How Can We Communicate the Pro-Life Message Effectively?

Colin MacIver

Colin MacIver offers some compelling stories and arguments that may improve the way you share the pro-life message with your peers, family, and anyone you encounter.


As the father of two adopted children, my thoughts about abortion and the way forward for the pro-life movement have developed significantly in the past decade. I often remember that Leo and Zelie are survivors who were exponentially more likely to be aborted than adopted. The unique and unrepeatable light that each of them brings into the world could so easily have been snuffed out in a country where there are 1.3 million abortions each year.

Their birth mothers were and are brave. They could have fallen for the lure of the quick fix and gone with the flow of the modern throw-away culture, but they instead did the far harder thing. They gave the gift of life.

Whenever the topic of abortion comes up Leo and Zelie concretize the urgency of a movement for life. Looking into their eyes depoliticizes the discussion and reminds me that I am not pro-life fundamentally because I am against something. I am pro-life because I love life and because I love specific unique and unrepeatable people. I am pro-life because, especially since Aimee and I have adopted children, I know the vulnerability and bravery of women in crisis pregnancies and how adoption can be healing and empowering where abortion scars and tears at the hearts and souls of women.

From a Spark of Goodness to a Flame

Here we are, more than forty years after the Roe v. Wade decision, in a polarized world full of deeply entrenched opinion in which real discussion and genuine dialogue are rare, but ever more urgent. Our opinions are so often highly fortified talking points, guarded against dialogue out of raw insecurity. We like and share and comments in echo chambers. We create strawmen, weak caricatures of the opposing position, rather than seeking to understand where some truth or goodness or beauty has been distorted.  Perhaps we can blow upon the spark, until it is white hot smoldering coal and in service of full truth.

C.S. Lewis employs this concept in his book , The Great Divorce, where the heavenly creatures can work with even a small spark of goodness in order to bring souls along to heaven:

If there’s one wee spark under all those ashes, we’ll blow it till the whole pile is red and clear….

“Is there hope for her , Sir?

“Aye, there’s some.
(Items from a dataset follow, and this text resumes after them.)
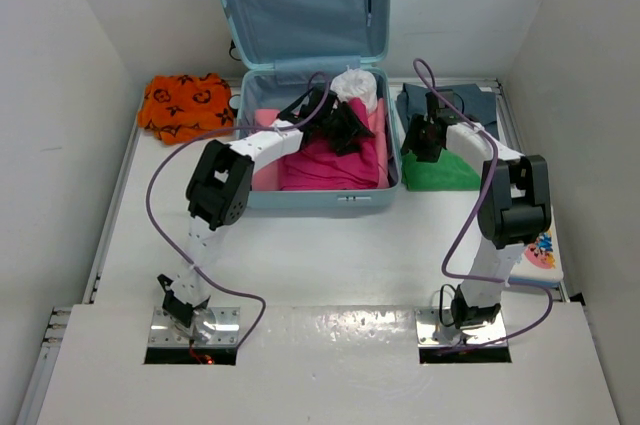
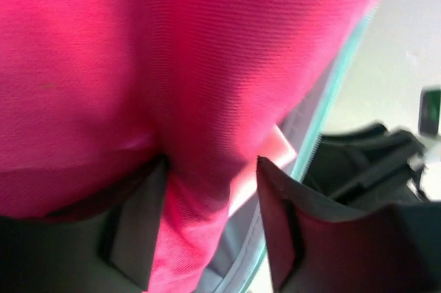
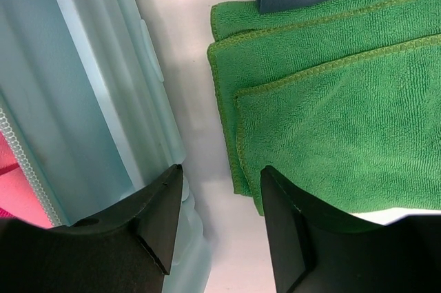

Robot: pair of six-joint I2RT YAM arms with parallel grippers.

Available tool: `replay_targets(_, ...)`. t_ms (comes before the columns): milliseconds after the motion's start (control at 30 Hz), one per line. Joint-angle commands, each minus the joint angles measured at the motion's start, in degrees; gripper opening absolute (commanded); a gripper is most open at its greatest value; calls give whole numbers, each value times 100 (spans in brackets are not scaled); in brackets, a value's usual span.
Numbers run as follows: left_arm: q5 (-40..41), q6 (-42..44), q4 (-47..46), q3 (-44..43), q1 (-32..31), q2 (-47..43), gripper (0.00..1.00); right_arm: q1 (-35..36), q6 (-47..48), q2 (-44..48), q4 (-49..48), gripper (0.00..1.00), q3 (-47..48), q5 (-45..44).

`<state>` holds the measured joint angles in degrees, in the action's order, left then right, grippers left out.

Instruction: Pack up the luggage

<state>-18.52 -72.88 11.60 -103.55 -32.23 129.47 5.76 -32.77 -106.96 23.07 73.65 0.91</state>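
The pale aqua suitcase (image 1: 320,202) lies open at the back, its lid leaning on the wall. A magenta cloth (image 1: 330,165) and a white roll (image 1: 358,87) lie inside. My left gripper (image 1: 345,125) is down inside the suitcase. In the left wrist view the gripper (image 2: 212,162) is open, with a fold of the magenta cloth (image 2: 172,52) between its jaws, beside the suitcase rim (image 2: 331,93). My right gripper (image 1: 425,135) is open and empty. In the right wrist view it (image 3: 220,169) hangs over the bare strip between the suitcase wall (image 3: 89,100) and a folded green towel (image 3: 331,114).
The green towel (image 1: 440,173) lies right of the suitcase with a dark blue cloth (image 1: 470,100) behind it. An orange patterned cloth (image 1: 185,103) lies at the back left. A small white-and-blue box (image 1: 540,245) sits at the right edge. White walls close in both sides.
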Motion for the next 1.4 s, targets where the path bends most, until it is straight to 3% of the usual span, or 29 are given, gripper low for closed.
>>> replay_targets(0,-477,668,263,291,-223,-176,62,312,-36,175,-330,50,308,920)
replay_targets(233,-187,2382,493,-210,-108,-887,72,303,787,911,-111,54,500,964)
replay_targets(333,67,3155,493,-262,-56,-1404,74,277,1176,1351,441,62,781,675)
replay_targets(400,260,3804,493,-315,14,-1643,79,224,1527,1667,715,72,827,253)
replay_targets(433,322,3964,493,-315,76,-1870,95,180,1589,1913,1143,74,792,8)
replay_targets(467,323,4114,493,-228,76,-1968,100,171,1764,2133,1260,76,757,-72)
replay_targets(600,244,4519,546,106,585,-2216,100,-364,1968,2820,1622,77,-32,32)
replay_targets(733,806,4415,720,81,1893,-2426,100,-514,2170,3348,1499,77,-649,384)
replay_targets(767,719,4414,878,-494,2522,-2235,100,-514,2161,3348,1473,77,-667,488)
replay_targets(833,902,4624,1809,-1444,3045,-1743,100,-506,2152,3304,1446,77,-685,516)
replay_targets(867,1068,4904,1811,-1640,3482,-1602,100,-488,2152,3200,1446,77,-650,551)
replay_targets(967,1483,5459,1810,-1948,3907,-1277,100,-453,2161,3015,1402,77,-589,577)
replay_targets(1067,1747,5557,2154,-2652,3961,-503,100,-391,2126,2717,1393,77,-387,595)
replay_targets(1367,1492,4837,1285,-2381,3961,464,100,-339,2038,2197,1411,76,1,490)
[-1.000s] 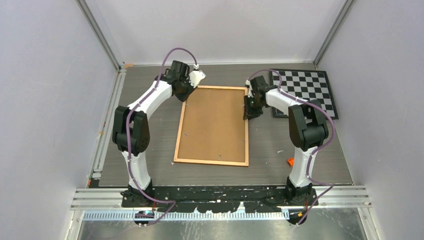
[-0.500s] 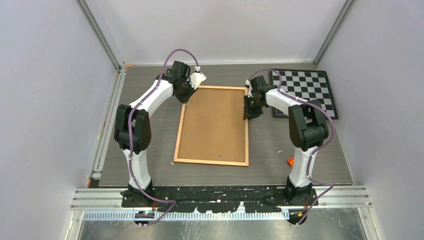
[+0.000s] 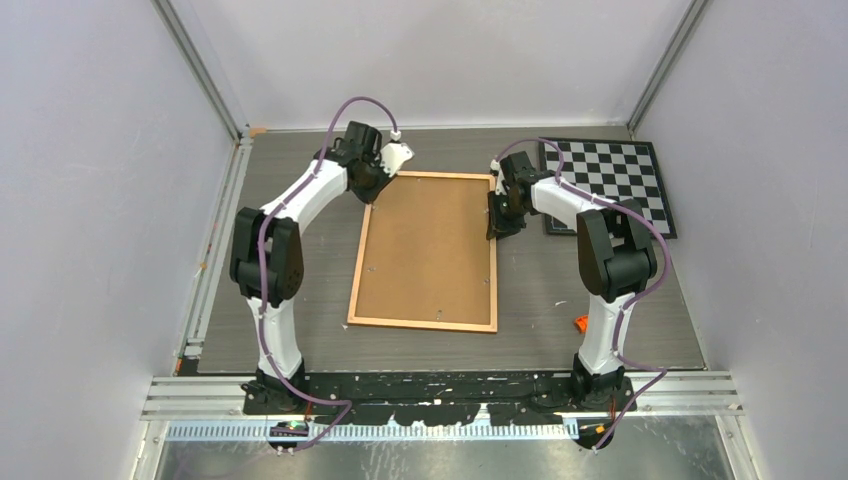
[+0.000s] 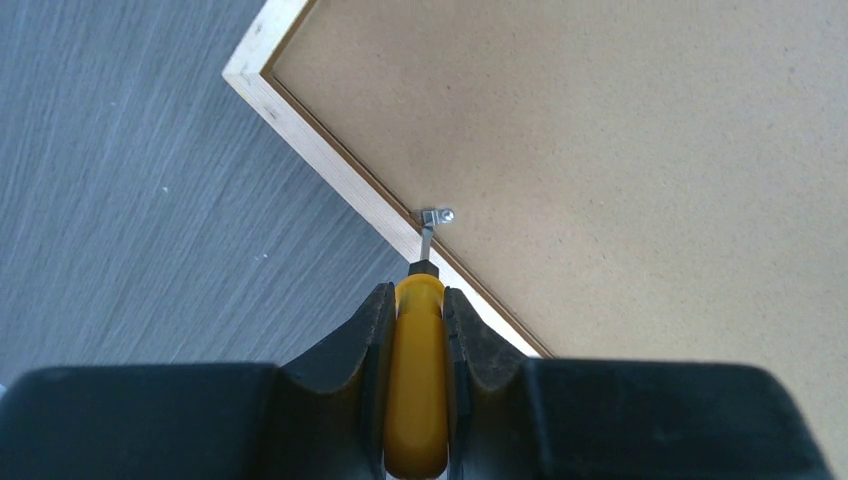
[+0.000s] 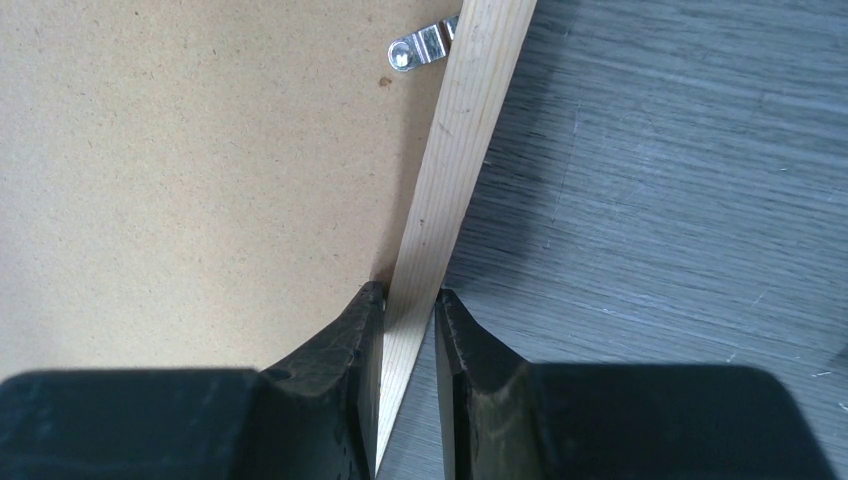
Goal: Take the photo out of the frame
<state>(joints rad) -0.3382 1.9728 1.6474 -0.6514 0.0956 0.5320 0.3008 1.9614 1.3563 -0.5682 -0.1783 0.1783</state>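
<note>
Frame point(image 3: 425, 250), one, checkerboard point(image 3: 620, 165), one, yellow tool point(image 4: 418, 380), one

A black-and-white checkerboard point(image 3: 610, 185) is laid flat at the far right corner of the grey wood-grain table point(image 3: 300, 290), close to the pale back wall point(image 3: 430, 60). 1 small orange object point(image 3: 580, 322) is seen on the table near its right front edge; what it is cannot be told. An aluminium rail point(image 3: 212, 250) is run along the table's left side, with a tan scrap point(image 3: 258, 131) at its far end. A yellow-handled tool point(image 4: 418, 370) with a thin metal shaft is shown in the left wrist view.
</note>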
What she calls her love for her son has turned into a poor, prickly, astringent sort of thing. But there’s still a wee spark of something that’s not just herself in it. That might be blown into a flame.”

(C.S. Lewis, The Great Divorce, HarperCollins, San Francisco, 77, 104)

A Sisterly Embrace, a Pro-Life Message

A few days ago an eighth grader asked a simple question as she prepared to go to D.C. for this year’s March for Life:

“How can we make a convincing argument to someone who is pro-choice?”

When asked something like this I almost always think about a Saturday morning some years back when Aimee and I were praying outside of an abortion clinic with a group of students. I was leading the Rosary with a group of teens and Aimee was sidewalk counseling, I think for the first time. It was most typical that women would be dropped off and walk into the clinic alone, but that morning two women walking in together stood out. Aimee approached them on their way in to tell them about alternative services that were being offered right next door. Out of the corner of my eye I watched the exchange and noticed one of the women get right in Aimee’s face angrily while the other, visibly pregnant, walked into the clinic.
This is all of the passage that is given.